Corbin City, a tiny community, has been relatively flat, going from 23 to 21 to 24 over those school years.

Sea Isle City, which sends students from K-12, has dropped off in the lower grades and overall, while keeping its numbers at the high school about even.

Sea Isle City sent 102 students in 2013-14, 72 in 2018-19 and 62 this year. The high school numbers for those years are 35, 32 and 32, but dropping numbers in K-5 and grades 6-8 portend a decline in future years at the high school.

There were 41 in K-5 from Sea Isle 10 years ago, 24 five years ago and 19 this year. In grades 6-8, it has gone from 26 to 16 to 11 this year.

Longport, which became a sending district more recently, sent 19 students in 2018-19 and 25 this year.

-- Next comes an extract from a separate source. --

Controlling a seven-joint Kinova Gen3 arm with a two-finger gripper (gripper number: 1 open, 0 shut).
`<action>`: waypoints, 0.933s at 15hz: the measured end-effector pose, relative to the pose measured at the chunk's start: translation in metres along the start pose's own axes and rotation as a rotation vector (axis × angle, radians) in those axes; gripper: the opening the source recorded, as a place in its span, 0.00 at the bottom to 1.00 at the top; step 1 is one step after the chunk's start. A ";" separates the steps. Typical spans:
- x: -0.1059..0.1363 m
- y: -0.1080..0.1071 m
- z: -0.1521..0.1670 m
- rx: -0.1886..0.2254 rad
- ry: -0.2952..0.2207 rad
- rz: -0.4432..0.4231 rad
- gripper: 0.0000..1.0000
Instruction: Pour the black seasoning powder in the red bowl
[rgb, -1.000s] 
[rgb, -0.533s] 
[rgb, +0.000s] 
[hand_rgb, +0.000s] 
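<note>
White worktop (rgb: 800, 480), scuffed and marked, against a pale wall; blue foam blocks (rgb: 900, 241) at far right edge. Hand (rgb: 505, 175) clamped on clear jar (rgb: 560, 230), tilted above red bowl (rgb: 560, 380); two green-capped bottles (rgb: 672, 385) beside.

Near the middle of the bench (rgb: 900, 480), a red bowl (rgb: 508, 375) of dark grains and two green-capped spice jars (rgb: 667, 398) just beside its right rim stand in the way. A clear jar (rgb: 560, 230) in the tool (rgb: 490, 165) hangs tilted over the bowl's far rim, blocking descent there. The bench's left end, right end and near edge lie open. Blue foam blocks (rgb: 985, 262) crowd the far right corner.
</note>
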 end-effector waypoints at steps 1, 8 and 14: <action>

Sending districts overall sent 15 special education students 10 years ago, 14 five years ago and eight this year.

Choice next year

Ocean City originally accepted some School Choice students in lower grades, but now accepts only students entering ninth grade.

Seventy students participated in the Dec. 18, 2023 lottery for the 33 School Choice seats available in the 2024-25 school year; 37 students were wait-listed. As some who originally accept seats drop out, wait-list students are offered the opportunity. There remains a wait-list for School Choice seats.

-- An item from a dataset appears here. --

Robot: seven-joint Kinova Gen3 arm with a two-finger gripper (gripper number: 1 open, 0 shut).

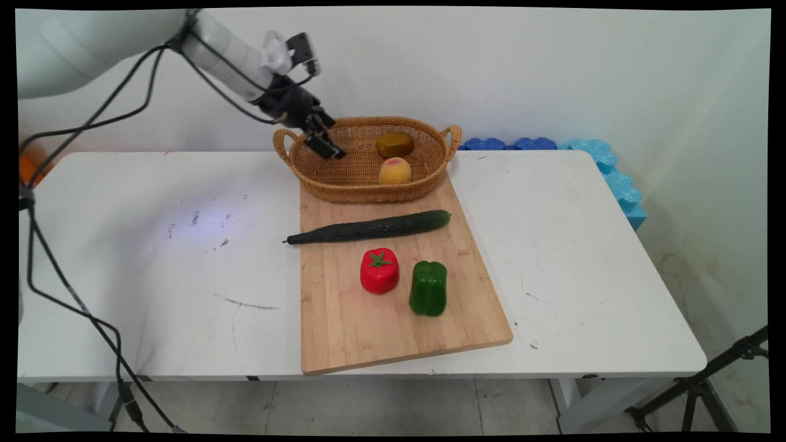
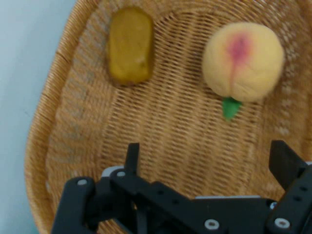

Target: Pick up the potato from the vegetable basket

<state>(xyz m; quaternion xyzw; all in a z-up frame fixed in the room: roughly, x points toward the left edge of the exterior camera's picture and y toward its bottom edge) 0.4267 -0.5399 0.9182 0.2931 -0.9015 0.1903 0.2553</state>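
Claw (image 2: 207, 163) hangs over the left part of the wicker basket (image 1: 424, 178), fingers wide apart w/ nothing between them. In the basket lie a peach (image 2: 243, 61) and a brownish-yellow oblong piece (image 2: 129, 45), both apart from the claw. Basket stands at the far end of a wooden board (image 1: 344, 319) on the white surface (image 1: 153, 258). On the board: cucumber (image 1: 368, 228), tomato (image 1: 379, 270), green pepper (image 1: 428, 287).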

Some seats are prioritized prior to the lottery. The two groups given priority are siblings of current School Choice students and eighth-grade students enrolled in the Upper Township School District’s own School Choice program.

All students must meet all of the academic requirements: be enrolled in eighth grade, have scored 725 or higher for the seventh grade NJSLA Summative in math and ELA; academic grades of B (83) or higher in all academic courses in their final report card for seventh grade; and two letters of recommendation from academic teachers, counselors or administrators.

Social, perspective

benefits of Choice on

entire student body

Ocean City’s Interim Superintendent of Schools Terrence Crowley and Business Administrator Timothy E. Kelley said the value of bringing in Choice students from outside the area goes beyond the financial.

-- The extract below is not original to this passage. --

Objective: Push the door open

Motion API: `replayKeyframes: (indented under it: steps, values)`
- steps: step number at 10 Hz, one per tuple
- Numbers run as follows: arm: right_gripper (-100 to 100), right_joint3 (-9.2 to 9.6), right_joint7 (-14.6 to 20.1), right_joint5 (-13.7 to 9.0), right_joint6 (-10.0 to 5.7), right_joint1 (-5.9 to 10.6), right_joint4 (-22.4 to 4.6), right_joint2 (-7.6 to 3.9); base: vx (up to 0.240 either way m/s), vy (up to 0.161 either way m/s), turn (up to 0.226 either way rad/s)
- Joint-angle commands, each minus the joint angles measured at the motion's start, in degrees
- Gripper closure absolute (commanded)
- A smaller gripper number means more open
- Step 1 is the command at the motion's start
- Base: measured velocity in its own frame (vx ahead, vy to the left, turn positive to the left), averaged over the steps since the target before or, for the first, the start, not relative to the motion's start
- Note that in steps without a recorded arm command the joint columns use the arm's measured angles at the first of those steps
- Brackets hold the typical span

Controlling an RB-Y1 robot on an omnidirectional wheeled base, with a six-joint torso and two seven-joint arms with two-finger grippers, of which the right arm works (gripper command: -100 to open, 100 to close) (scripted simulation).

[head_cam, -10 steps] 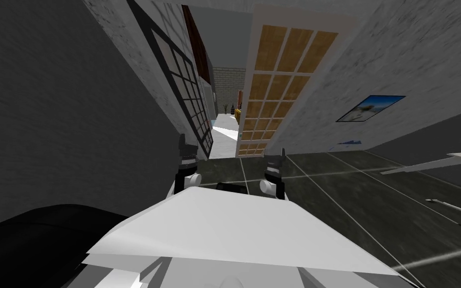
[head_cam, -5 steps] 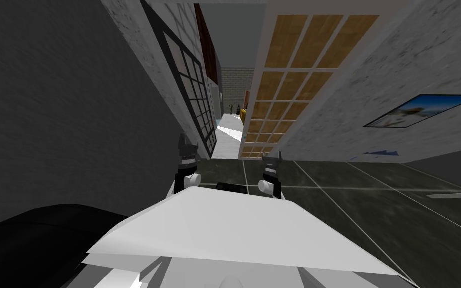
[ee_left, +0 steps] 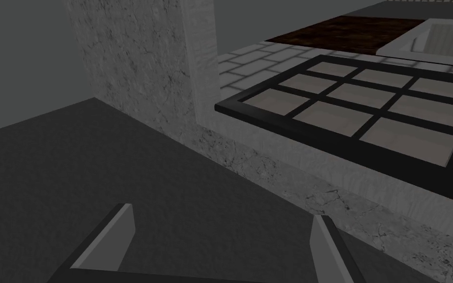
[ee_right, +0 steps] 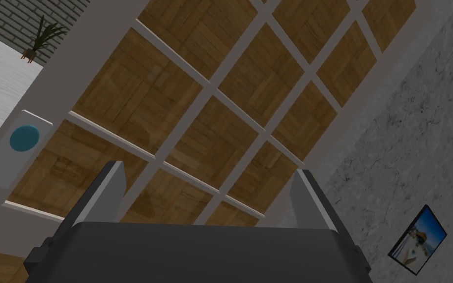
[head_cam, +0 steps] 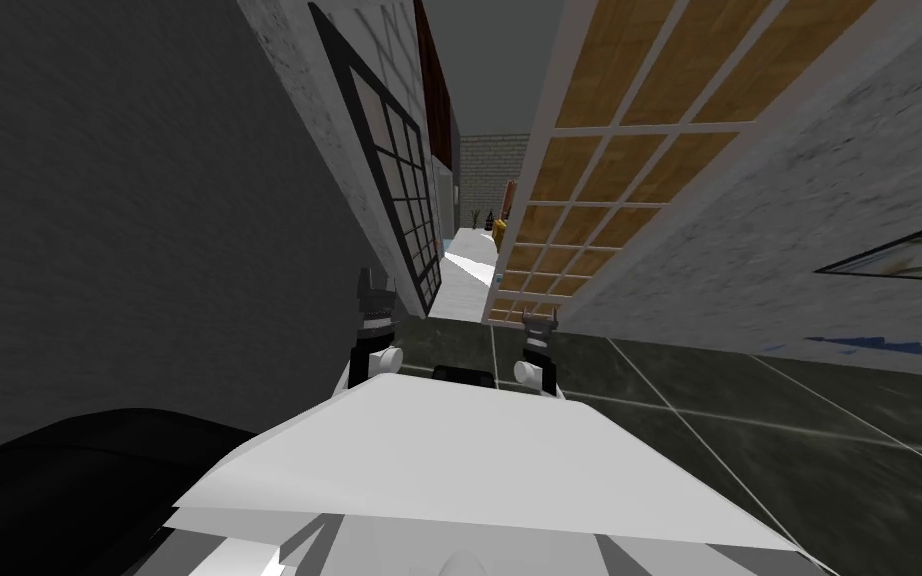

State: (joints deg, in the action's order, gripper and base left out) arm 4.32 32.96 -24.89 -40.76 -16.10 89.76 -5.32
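Note:
The door [head_cam: 599, 190] has brown wood panels in a white grid and stands ajar on the right of a narrow opening [head_cam: 464, 275], with a bright floor beyond. In the right wrist view the door [ee_right: 220, 123] is close ahead, with a white plate bearing a teal round knob [ee_right: 24, 137] near its edge. My right gripper [head_cam: 539, 322] [ee_right: 210, 169] is open, empty and just short of the panels. My left gripper [head_cam: 374, 290] [ee_left: 223, 213] is open and empty beside the dark left wall [ee_left: 48, 162].
A black-framed window [head_cam: 389, 200] is set in the grey stone wall left of the opening. A picture [head_cam: 899, 255] hangs on the right wall. A potted plant [head_cam: 476, 217] stands far beyond. A black bulk [head_cam: 69, 480] lies at my left. The floor [head_cam: 749, 400] is dark tile.
I have moved forward towards the doorway: the door and window loom larger, the picture has slid right, and the table edge at right has left the view. Both grippers hold their pose.

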Motion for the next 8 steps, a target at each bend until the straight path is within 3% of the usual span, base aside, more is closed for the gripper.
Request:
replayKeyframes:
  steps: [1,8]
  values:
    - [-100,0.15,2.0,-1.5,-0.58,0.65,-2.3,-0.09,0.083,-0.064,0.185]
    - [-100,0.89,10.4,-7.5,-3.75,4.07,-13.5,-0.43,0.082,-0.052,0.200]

“Obviously the social mix,” Crowley said. “They may be similar but at least they are from difference communities, coming in and mixing with the Ocean City kids. I think that is a huge advantage … to the kids themselves,” he said. 

“We’re in this little bubble here (on the island). It’s just bringing in those different kids with different perspectives and different personalities. And why not? We’re all in the same geographic area,” Crowley said. “It’s not like Margate is on the other side of the moon.

“I think that’s an advantage to our kids and to those (Choice) kids as well,” Crowley said. 

“It’s that whole social aspect. It’s something I think our kids need and to a broader extent those kids need. It is mutually beneficial on the social realm as well,” he added.

“It’s benefiting your resident students who are here as well as the Choice students coming in,” Kelley said, “because they’re sharing experiences and perspectives they might not necessarily have if we didn’t have the program.”

“It just goes back to what Terry was saying. It provides that benefit of perspective,” Kelley said. “If a School Choice student comes in and is the valedictorian or the star athlete, when that Ocean City student goes out into the rest of world, when they leave the bubble, (they see) there are other people out there. It gives them that perspective.”